Ольга Яновна с натугой двинула тяжелую дверь, пропуская Марьюшку вежливо вперед. Марья Дмитриевна шагнула – и сразу наткнулась на твердый и прямой взор вахтера Навьича. Дверь клубная не то чтобы заперта была, но как-то закрыта – то ли на старый и негодный замок, то ли на ржавый загнутый гвоздь. Решительному толчку Ольги Яновны дверь препятствовать не рискнула и распахнулась, жалобно закричав, а вахтер Навьич нырнул взглядом и ринулся буквально под ноги вошедшим, что-то неясное причитая. Ольга Яновна мановением руки его отстранила, и они вошли внутрь, направляясь привычно в сторону зала, но ничего не узнавая: дальше все было темным, обнаженно кирпичным, пахнущим сыростью и стальной ржавчиной. Окна, закрытые щитами, света не пропускали, освещение в клубе всегда было искусственным, легко и удобно дозируемым, но сейчас темнота пульсировала и идти приходилось наугад. Впрочем, дорогу они хорошо знали. Ольга Яновна шла впереди размашистой походкой, влача за собой приятельницу-юриста, пока окончательно не уперлась в черную пустоту и не прошептала Марье Дмитриевне потерянно:
– Ничего не понимаю. Здесь же было.
И тут подвал слабо осветился багровым, а в дали глубокого коридора что-то замелькало, слепя. Ольга Яновна отпустила руку своей приятельницы, и той немедленно стало худо. Дернувшись, она круто развернулась и побежала назад, спотыкаясь на ступеньках и захлебываясь словами. Но было уже не до нее: внизу, в тупике коридора, разрастался багровый свет и мелькали, приближаясь, рваные тени. От ступеней под ногами потянуло ровным теплом, они словно разогревались. Свет и движение близились, метались почти рядом, и Марья смотрела на них влюбленно и с надеждой, узнавая, как старых знакомых.

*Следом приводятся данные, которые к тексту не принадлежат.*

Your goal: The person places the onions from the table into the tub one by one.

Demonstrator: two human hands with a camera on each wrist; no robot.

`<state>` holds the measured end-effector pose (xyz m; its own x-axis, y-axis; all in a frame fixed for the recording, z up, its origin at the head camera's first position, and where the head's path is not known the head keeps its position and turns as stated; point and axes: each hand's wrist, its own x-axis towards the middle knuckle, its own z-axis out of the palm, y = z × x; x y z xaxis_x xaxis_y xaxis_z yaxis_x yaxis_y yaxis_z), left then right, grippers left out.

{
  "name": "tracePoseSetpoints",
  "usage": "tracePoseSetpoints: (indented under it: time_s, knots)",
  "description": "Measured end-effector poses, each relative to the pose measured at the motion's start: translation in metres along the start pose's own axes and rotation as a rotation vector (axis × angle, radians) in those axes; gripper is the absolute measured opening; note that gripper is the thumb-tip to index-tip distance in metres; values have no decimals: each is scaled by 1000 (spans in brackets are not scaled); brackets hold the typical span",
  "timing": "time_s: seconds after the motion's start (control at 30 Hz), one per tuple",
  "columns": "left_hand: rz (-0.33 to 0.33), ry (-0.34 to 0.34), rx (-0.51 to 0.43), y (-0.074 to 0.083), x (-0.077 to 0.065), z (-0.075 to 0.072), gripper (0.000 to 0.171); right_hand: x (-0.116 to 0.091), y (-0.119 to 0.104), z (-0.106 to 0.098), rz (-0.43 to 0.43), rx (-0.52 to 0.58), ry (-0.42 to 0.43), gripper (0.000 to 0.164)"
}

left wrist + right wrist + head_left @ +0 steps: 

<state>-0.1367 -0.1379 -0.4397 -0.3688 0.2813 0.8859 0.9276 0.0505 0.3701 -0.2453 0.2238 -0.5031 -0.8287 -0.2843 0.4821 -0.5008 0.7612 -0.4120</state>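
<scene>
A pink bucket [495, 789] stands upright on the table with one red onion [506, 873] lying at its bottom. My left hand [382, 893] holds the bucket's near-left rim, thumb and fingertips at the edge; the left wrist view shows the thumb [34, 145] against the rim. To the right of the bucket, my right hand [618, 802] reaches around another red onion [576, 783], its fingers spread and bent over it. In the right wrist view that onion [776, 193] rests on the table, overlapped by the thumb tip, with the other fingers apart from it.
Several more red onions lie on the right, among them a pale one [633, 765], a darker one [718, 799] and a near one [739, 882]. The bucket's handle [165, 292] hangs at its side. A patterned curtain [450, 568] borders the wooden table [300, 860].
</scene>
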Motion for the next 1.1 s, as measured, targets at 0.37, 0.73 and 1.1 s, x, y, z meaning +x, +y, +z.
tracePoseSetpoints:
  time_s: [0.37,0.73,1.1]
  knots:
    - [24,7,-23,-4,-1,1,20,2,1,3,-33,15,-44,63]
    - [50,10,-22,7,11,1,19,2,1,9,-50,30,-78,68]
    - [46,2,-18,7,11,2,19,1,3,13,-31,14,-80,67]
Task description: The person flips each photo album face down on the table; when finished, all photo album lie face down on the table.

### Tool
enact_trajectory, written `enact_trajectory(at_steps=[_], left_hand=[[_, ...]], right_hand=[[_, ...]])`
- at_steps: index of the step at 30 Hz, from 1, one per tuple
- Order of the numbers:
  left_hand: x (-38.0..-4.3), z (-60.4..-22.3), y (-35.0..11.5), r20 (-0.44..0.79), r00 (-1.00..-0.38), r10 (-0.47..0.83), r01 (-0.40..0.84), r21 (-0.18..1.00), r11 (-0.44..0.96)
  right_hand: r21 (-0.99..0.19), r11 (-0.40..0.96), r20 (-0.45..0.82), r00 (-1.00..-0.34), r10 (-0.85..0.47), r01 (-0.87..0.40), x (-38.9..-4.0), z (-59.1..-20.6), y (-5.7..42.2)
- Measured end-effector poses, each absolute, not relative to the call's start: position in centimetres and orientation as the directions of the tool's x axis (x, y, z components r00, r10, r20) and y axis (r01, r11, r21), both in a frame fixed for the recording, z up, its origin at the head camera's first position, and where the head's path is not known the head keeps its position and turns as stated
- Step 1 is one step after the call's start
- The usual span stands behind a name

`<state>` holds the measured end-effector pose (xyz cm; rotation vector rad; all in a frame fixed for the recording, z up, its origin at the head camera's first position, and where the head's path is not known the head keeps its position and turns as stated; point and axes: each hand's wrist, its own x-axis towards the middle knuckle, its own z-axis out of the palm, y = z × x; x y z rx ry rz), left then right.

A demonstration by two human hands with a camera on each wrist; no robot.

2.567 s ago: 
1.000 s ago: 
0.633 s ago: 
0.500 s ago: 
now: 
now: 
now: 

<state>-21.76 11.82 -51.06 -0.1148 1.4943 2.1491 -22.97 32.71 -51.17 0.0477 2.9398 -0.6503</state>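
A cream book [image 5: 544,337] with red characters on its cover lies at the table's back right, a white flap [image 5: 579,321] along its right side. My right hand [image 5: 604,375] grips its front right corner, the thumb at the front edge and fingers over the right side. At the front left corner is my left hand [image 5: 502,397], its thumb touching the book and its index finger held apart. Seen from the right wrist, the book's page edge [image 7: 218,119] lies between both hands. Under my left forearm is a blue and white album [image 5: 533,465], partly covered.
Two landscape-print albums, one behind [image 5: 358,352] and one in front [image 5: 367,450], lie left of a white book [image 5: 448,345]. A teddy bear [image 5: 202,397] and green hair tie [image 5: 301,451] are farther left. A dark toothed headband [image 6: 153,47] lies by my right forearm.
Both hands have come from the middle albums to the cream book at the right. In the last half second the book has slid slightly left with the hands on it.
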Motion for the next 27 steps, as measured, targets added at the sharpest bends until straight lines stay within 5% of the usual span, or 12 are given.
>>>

– Что это? – схватила ее за плечо и встряхнула Ольга Яновна, оглядываясь вокруг зло и как бы намереваясь все здесь исправить и уточнить. Но нервы не выдержали, и вопрос прозвучал испуганно: – Что это?
– Серафимы, – ответила Марьюшка, отмахиваясь, будто от приставучего ребенка и с блаженством узнавания разглядывая игру света и теней, любуясь полнотой звучания цвета. – Феофан Грек, – добавила она, поясняя.
– Какой грек? – завизжала вдруг валькирия и глазом дернулась вбок, как бы прицеливаясь – не бежать, но место выбрать, чтобы в обморок падать.
Четыре вихря бились в тесном пространстве подвального коридора, раздвигая пределы, и стен коридора уже не было. Возможно, конечно, они пребывали на месте, но значения не имели, потому что трепетали вихри, стенами не сдерживаемые, и среди вихрей возникали лица, нечеловеческие, ускользающие. Вот пропали три лица, а одно определилось, и ясно стало, что стоит перед гостями Ася Модестовна, круглые щечки, лисьи глазки, просто – Ася стоит, знакомая, ненавидимая и родная. Марьюшка засияла, увидев ее. С заметным усилием сложила Ася Модестовна лицо свое в выражение человеческое, и губы ее выговорили:
– Что вам угодно? Зачем вы здесь? – и прозвучало «за чем» в два слова, раздельно.